_Task objective_
Word for word, restate all of the data shown below.

----- Data for this task

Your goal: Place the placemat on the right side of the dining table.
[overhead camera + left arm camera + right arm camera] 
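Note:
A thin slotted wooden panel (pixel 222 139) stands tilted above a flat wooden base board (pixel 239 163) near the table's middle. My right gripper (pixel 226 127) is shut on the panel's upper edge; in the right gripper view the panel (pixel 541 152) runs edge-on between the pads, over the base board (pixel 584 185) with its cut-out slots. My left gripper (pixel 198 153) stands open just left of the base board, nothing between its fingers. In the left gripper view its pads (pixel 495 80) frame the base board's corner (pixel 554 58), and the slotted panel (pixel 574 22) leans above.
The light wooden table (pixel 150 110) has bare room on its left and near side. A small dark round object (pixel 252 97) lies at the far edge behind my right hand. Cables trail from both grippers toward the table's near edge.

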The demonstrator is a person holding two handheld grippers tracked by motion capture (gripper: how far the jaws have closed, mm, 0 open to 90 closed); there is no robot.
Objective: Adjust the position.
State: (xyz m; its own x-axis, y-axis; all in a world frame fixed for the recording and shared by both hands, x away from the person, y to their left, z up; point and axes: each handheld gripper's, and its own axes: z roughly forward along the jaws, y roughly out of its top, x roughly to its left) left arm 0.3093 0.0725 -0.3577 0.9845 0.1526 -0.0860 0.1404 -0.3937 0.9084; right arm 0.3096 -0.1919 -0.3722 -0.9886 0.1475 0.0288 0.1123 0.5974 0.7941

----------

_Expected output_
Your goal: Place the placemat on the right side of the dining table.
[overhead camera + left arm camera + right arm camera] 
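Note:
A thin slotted wooden panel (pixel 222 139) stands tilted above a flat wooden base board (pixel 239 163) near the table's middle. My right gripper (pixel 226 127) is shut on the panel's upper edge; in the right gripper view the panel (pixel 541 152) runs edge-on between the pads, over the base board (pixel 584 185) with its cut-out slots. My left gripper (pixel 198 153) stands open just left of the base board, nothing between its fingers. In the left gripper view its pads (pixel 495 80) frame the base board's corner (pixel 554 58), and the slotted panel (pixel 574 22) leans above.
The light wooden table (pixel 150 110) has bare room on its left and near side. A small dark round object (pixel 252 97) lies at the far edge behind my right hand. Cables trail from both grippers toward the table's near edge.
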
The demonstrator is a person holding two handheld grippers tracked by motion capture (gripper: how far the jaws have closed, mm, 0 open to 90 closed); there is no robot.
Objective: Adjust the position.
State: (xyz m; its own x-axis, y-axis; all in a world frame fixed for the recording and shared by both hands, x away from the person, y to their left, z up; point and axes: each handheld gripper's, and its own axes: z roughly forward along the jaws, y roughly out of its top, x roughly to its left) left arm 0.3093 0.0725 -0.3577 0.9845 0.1526 -0.0860 0.1404 -0.3937 0.9084; right arm 0.3096 -0.1919 -0.3722 -0.9886 0.1475 0.0288 0.1123 0.5974 0.7941

No more output remains.